The 2009 pandemic influenza H1N1 (H1N1pdm) virus was generated by reassortment of swine influenza viruses of different lineages. This was the first influenza pandemic to emerge in over 4 decades and the first to occur after the realization that influenza pandemics arise from influenza viruses of animals. In order to understand the biological determinants of pandemic emergence, it is relevant to compare the tropism of different lineages of swine influenza viruses and reassortants derived from them with that of 2009 pandemic H1N1 (H1N1pdm) and seasonal influenza H1N1 viruses in ex vivo cultures of the human nasopharynx, bronchus, alveoli, and conjunctiva.
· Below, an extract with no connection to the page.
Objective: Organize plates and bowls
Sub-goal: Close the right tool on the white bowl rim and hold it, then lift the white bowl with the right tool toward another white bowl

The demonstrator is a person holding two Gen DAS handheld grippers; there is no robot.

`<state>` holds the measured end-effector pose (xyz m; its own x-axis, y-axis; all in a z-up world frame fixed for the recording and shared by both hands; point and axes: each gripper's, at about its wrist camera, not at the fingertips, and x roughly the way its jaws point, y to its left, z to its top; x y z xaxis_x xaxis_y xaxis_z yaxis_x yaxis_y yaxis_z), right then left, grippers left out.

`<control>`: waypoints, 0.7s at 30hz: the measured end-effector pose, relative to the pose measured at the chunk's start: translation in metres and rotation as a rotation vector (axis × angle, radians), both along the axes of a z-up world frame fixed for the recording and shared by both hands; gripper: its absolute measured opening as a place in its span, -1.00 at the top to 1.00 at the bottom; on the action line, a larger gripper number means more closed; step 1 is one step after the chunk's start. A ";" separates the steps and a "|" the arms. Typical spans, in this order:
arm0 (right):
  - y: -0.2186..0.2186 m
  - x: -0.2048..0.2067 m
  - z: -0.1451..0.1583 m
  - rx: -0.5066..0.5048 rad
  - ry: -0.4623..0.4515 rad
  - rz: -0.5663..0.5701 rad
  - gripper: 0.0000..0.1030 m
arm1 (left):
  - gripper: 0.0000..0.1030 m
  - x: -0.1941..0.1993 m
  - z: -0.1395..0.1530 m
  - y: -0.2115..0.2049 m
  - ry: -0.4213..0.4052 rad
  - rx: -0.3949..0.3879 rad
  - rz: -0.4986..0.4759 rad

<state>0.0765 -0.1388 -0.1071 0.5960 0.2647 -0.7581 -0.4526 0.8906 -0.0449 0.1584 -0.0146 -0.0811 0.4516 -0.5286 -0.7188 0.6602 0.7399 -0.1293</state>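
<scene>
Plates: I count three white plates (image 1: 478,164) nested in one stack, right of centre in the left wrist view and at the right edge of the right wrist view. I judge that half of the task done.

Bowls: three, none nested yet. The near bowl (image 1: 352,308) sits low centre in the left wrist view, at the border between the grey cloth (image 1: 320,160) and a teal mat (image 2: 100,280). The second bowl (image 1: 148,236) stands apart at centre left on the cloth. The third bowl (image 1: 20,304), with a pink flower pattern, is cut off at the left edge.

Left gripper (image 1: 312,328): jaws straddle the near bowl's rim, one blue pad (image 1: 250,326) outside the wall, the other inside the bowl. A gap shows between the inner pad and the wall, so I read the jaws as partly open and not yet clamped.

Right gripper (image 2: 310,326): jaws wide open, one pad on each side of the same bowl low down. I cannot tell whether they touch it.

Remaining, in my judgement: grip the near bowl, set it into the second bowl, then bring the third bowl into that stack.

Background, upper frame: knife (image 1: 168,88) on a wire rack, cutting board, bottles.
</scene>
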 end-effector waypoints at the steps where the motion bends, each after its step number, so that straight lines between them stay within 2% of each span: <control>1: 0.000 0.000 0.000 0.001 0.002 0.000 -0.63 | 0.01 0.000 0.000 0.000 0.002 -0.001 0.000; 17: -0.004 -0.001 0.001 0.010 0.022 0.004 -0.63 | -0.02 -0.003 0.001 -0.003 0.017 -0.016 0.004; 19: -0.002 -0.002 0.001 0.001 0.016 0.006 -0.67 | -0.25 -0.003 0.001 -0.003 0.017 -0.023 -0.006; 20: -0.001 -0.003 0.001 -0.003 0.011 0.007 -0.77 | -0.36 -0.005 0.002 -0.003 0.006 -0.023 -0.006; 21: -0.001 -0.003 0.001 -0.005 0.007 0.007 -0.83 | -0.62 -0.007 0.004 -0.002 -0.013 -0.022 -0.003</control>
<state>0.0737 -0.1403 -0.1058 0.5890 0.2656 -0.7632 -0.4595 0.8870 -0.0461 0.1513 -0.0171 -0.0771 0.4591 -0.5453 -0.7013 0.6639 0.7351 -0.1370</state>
We hypothesized that virus which can transmit efficiently between humans replicated well in the human upper airways. As previously reported, H1N1pdm and seasonal H1N1 viruses replicated efficiently in the nasopharyngeal, bronchial, and alveolar epithelium. In contrast, representative viruses from the classical swine (CS) (H1N1) lineage could not infect human respiratory epithelium; Eurasian avian-like swine (EA) (H1N1) viruses only infected alveolar epithelium and North American triple-reassortant (TRIG) viruses only infected the bronchial epithelium albeit inefficiently. Interestingly, a naturally occurring triple-reassortant swine virus, A/SW/HK/915/04 (H1N2), with a matrix gene segment of EA swine derivation (i.e., differing from H1N1pdm only in lacking a neuraminidase [NA] gene of EA derivation) readily infected and replicated in human nasopharyngeal and bronchial epithelia but not in the lung. A recombinant sw915 with the NA from H1N1pdm retained its tropism for the bronchus and acquired additional replication competence for alveolar epithelium. In contrast to H1N1pdm, none of the swine viruses tested nor seasonal H1N1 had tropism in human conjunctiva. Recombinant viruses generated by swapping the surface proteins (hemagglutinin and NA) of H1N1pdm and seasonal H1N1 virus demonstrated that these two gene segments together are key determinants of conjunctival tropism. Overall, these findings suggest that ex vivo cultures of the human respiratory tract provide a useful biological model for assessing the human health risk of swine influenza viruses.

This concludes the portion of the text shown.